In a groundbreaking study, researchers have documented the largest predation event ever recorded in the ocean, where over 10 million capelin were consumed by a swarm of cod off the coast of Norway.
This encounter illustrates how fish behavior impacts survival, showing that in the ocean, grouping together can sometimes lead to peril rather than protection.
Instantaneous wide area population density images of overlapping species showing transition from random individual behaviour to ordered adversarial group behaviour in rapid formation and propagation of capelin prey and engulfing cod predator shoals, Oct. 29, 2024. (Figure via Commun Biol 7)
Capelin migration and spawning
MIT and Norwegian oceanographers explored a vast area of the ocean during the peak spawning season for capelin, a small Arctic fish similar in size to an anchovy. Each February, billions of capelin migrate from the Arctic ice edge to the Norwegian coast to lay their eggs. This region also serves as a critical feeding ground for their primary predator, the Atlantic cod, which migrates southward during this time.
Using advanced acoustic mapping techniques, researchers captured interactions between migrating cod and spawning capelin across a vast expanse. They observed how the capelin began to form a massive shoal, which attracted increasing numbers of cod, ultimately resulting in a swift and devastating predation event.
Largest predation event recorded
The encounter, which lasted just a few hours, resulted in the cod consuming more than half of the gathered capelin, marking it as the largest predation event ever recorded in terms of the number of individuals involved and the area covered. Despite the scale of this event, it represents only a fraction – 0.1% – of the total capelin that spawn in the region.
However, climate change poses a significant threat to capelin populations, as the retreat of the Arctic ice sheet forces these fish to migrate further to spawn, increasing their vulnerability to such predation events.
Simple illustration of the predation event, Oct. 29, 2024. (Photo via MIT)
Understanding predator-prey dynamics
“In our work, we are seeing that natural catastrophic predation events can shift the local predator-prey balance in mere hours,” explained Nicholas Makris, a professor of mechanical and ocean engineering at MIT.

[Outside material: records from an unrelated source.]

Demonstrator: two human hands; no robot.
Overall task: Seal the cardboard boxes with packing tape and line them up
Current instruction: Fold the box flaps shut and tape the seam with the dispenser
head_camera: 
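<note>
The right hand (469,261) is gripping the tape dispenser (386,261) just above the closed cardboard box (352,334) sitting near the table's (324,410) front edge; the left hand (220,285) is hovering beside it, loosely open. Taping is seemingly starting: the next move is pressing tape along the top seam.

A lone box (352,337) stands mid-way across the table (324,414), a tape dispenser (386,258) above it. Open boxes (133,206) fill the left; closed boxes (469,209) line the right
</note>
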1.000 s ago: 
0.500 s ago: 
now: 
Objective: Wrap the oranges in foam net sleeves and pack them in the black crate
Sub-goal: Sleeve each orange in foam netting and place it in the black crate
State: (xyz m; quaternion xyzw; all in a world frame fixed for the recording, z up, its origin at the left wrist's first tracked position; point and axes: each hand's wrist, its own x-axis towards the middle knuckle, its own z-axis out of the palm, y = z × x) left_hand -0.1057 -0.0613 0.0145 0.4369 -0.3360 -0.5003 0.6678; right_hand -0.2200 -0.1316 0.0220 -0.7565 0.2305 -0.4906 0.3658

“While this event may not impact a healthy capelin population overall, decreasing ecological hotspots due to climate change could have dramatic consequences for this keystone species and the many species that depend on them.”
Innovative acoustic mapping techniques
For their study, the researchers reanalyzed data collected during a 2014 cruise to the Barents Sea, utilizing the Ocean Acoustic Waveguide Remote Sensing (OAWRS) system. This innovative sonic imaging technique uses sound waves to create comprehensive maps of fish populations and their movements over large areas.
By employing a multispectral technique, the team differentiated between capelin and cod based on the resonance of their swim bladders. This allowed them to visualize fish groups and analyze their movements across tens of kilometers.
New insights into fish behavior
The researchers observed that as capelin descended to spawn, they shifted from individual to group behavior, ultimately forming a massive shoal of about 23 million fish. This coherent migration is thought to help fish conserve energy over large distances.
However, the emergence of this shoal attracted cod, which quickly formed their own group and ultimately devoured 10.5 million capelin over a brief period. Makris noted that such large-scale predation events may be more common in the ocean than previously thought.
Ocean Acoustic Waveguide Remote Sensing (OAWRS) instantaneous areal coverage in a region with spatially overlapping capelin and cod populations, Oct. 29, 2024. (Figure via Commun Biol 7)
Future monitoring of marine life
The research team aims to continue using OAWRS to monitor dynamics among other fish species, emphasizing the importance of understanding population behaviors before significant declines occur.
“It’s crucial to know what exists before it disappears,” Makris concluded, highlighting the urgent need for ongoing monitoring of marine ecosystems in the face of climate change.
This study not only sheds light on predator-prey interactions in the ocean but also underscores the critical role of capelin in maintaining the health of marine ecosystems.